In Washington, the nation might not be so lucky.
If the newly elected Congress has promised to do one thing, it is to cut government spending. The Pledge to America that Republicans put out before the November election called for at least $100 billion in spending cuts, and many commentators are calling for more drastic reductions.
The philosophy behind this policy is the idea of “cut and grow,” as House Majority Leader Eric Cantor put it. This conservative economic policy – erroneously, I believe – states that cutting the government across the board can actually help to grow the economy.
For evidence that this policy almost always fails abysmally at creating growth, let us look to the United Kingdom.
Britain, which voted David Cameron of the Conservative Party into power in a May election last year, is engaging in the most drastic budget cuts of any of the world’s richest countries. Services are being cut, public servants are being laid off, and taxes are being raised – the whole shebang.

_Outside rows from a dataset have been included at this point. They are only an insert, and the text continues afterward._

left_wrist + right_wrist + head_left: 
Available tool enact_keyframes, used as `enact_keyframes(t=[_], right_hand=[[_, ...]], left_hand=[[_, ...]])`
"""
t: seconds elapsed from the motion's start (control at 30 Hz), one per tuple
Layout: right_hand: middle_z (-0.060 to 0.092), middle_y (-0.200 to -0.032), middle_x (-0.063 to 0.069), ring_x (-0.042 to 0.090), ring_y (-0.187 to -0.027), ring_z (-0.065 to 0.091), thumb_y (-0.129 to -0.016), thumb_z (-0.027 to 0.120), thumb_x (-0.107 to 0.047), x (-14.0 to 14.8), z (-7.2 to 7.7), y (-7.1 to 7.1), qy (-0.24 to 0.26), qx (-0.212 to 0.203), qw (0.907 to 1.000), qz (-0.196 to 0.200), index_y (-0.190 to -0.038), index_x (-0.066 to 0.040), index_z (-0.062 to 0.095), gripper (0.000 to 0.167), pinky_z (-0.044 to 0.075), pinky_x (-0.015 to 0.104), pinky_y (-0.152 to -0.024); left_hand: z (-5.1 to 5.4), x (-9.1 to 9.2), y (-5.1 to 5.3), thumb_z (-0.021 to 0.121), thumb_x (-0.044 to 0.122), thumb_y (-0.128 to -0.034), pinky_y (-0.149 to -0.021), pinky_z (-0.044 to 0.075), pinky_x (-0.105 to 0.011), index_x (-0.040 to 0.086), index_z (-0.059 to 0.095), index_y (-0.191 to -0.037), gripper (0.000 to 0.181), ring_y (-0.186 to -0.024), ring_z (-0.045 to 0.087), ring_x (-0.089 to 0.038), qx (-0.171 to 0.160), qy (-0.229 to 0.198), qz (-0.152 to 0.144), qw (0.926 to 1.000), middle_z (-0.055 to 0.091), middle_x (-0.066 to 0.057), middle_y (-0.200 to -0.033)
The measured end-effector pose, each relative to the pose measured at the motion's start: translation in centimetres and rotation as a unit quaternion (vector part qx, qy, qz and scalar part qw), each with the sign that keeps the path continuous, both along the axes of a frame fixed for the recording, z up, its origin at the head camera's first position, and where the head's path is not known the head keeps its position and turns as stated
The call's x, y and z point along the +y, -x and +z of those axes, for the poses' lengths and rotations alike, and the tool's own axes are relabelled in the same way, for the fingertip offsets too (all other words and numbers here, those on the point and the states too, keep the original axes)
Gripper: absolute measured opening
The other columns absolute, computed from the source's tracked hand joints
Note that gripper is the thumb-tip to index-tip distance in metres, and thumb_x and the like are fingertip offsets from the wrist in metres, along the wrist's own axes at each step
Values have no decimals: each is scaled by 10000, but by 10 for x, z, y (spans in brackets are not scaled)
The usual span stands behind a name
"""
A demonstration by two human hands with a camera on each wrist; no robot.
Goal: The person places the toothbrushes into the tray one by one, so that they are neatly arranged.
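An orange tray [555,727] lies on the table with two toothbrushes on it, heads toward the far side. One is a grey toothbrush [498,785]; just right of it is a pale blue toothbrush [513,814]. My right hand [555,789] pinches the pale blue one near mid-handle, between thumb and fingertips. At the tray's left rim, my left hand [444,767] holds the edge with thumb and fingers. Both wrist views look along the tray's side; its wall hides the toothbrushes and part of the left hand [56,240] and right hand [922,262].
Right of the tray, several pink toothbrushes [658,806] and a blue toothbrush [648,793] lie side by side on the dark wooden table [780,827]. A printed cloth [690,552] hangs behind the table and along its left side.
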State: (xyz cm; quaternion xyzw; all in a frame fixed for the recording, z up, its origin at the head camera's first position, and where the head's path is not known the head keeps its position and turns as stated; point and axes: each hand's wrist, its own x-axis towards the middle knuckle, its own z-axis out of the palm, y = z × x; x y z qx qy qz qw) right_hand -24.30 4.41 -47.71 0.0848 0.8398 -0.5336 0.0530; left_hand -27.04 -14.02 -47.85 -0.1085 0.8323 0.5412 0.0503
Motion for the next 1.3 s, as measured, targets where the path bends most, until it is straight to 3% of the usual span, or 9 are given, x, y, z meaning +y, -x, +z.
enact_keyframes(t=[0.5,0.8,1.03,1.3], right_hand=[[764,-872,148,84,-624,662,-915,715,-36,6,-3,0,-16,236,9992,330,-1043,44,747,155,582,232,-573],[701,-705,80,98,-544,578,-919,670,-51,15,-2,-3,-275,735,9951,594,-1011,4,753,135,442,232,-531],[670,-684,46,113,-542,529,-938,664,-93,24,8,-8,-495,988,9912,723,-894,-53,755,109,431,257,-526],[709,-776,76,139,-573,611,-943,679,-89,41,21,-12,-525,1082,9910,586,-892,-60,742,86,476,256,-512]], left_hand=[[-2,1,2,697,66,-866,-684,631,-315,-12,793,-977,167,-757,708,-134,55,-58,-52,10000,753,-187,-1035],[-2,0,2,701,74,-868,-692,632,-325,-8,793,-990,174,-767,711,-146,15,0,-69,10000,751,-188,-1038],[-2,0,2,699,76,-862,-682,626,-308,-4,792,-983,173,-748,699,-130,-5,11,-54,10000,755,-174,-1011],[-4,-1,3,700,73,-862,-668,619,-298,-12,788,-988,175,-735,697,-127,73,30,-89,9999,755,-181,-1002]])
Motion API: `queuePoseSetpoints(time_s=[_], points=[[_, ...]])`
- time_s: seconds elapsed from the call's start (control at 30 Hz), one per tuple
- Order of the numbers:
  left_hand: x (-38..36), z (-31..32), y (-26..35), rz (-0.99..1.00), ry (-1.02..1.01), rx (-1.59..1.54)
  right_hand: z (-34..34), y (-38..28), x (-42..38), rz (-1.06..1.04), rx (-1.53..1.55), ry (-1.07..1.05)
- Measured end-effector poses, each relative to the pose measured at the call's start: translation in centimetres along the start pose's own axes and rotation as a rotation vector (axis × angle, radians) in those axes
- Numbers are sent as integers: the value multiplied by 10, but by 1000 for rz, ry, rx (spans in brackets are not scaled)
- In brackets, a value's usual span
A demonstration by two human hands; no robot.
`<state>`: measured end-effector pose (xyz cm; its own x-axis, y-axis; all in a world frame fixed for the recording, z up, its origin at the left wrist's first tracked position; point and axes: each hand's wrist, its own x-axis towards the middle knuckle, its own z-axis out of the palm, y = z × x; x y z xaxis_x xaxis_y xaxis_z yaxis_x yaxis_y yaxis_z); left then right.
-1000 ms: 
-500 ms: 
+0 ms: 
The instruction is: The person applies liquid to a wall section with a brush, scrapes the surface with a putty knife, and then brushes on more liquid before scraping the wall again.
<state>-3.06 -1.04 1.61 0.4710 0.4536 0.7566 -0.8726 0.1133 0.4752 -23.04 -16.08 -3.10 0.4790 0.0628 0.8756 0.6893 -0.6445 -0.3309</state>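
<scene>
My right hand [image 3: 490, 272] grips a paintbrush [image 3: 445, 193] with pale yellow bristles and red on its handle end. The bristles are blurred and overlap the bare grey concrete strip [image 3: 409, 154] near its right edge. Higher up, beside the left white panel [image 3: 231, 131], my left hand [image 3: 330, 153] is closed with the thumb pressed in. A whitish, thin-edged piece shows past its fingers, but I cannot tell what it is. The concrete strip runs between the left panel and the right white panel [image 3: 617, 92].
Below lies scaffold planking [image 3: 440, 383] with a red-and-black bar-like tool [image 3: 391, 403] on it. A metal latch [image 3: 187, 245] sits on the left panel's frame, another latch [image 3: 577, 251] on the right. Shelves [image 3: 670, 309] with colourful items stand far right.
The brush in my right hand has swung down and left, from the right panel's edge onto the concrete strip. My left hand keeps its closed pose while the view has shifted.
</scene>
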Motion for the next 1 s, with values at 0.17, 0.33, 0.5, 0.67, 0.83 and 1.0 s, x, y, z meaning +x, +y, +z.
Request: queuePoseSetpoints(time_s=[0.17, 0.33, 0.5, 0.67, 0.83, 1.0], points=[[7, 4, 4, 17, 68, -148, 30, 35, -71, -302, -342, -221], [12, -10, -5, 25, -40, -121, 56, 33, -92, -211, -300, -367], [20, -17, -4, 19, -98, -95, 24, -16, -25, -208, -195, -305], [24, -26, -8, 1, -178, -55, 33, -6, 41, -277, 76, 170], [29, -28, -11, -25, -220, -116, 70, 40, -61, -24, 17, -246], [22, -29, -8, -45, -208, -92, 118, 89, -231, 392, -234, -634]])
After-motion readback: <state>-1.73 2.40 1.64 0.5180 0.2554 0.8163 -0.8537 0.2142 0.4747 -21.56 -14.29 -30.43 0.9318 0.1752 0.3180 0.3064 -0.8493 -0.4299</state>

When explaining this austerity program to the British public last year, Cameron and other UK conservatives preached that reducing the size of the state (getting those meddling bureaucratic hands out of the people’s affairs) would spark economic growth.
The preliminary verdict is in: in the final three months of 2010, the British economy actually shrunk. Even our anemic recovery hasn’t seen the total size of the American economy shrink.
(To be fair, the Wall Street Journal reports that intense snowstorms hurt the British economy, but it notes that even without the snow, the economy would have still shrunk or remained constant. If economic growth doesn’t pick up speed in the first three months of this year, the United Kingdom will be back in a recession.)
Leading Republicans are planning to import this economy-killing austerity to the United States. On February 14, budget cutters have scheduled a vote on slashing spending. If this plan is approved, barring some outside economic miracle, you and I will be able to empathize with the economic pain of the British people.
Now, is sovereign debt a very serious issue that needs to be dealt with? Undoubtedly. However, the time for deficit-cutting is not now. Coming out of a financial crisis like we are, the government needs to step in and power the economy until growth is sustainable enough for consumers and corporations to create new wealth and new jobs.
Washington needs to learn from the failures of London. Until the economy is back on track, government spending should not be reduced. If there are reductions and the economy consequently becomes damaged, like Britain’s is today, Wayland may not be as fortunate in the future when it comes to trying to pay for the school budget.